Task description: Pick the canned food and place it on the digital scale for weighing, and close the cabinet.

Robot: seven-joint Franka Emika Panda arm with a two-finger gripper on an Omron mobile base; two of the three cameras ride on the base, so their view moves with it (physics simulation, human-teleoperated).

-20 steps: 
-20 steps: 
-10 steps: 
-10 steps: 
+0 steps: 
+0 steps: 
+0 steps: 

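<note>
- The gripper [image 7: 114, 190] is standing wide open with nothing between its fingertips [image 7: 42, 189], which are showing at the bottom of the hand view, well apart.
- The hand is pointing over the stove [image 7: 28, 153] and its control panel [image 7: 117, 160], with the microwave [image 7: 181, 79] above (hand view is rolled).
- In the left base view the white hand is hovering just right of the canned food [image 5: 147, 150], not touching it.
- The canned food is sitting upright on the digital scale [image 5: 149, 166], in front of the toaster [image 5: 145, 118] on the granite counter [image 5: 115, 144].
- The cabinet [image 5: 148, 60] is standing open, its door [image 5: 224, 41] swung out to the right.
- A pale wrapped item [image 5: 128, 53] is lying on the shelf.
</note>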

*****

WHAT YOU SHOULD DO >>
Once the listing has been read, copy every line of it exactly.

SOLUTION TO THE PROBLEM >>
Task description: Pick the canned food and place it on the digital scale for weighing, and close the cabinet.

Robot: seven-joint Franka Emika Panda arm with a two-finger gripper on an Omron mobile base; two of the three cameras ride on the base, so their view moves with it (physics simulation, human-teleoperated).

-20 steps: 
-20 steps: 
-10 steps: 
-10 steps: 
+0 steps: 
+0 steps: 
+0 steps: 

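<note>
- The gripper [image 7: 114, 190] is standing wide open with nothing between its fingertips [image 7: 42, 189], which are showing at the bottom of the hand view, well apart.
- The hand is pointing over the stove [image 7: 28, 153] and its control panel [image 7: 117, 160], with the microwave [image 7: 181, 79] above (hand view is rolled).
- In the left base view the white hand is hovering just right of the canned food [image 5: 147, 150], not touching it.
- The canned food is sitting upright on the digital scale [image 5: 149, 166], in front of the toaster [image 5: 145, 118] on the granite counter [image 5: 115, 144].
- The cabinet [image 5: 148, 60] is standing open, its door [image 5: 224, 41] swung out to the right.
- A pale wrapped item [image 5: 128, 53] is lying on the shelf.
</note>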

This concludes the response to the exercise.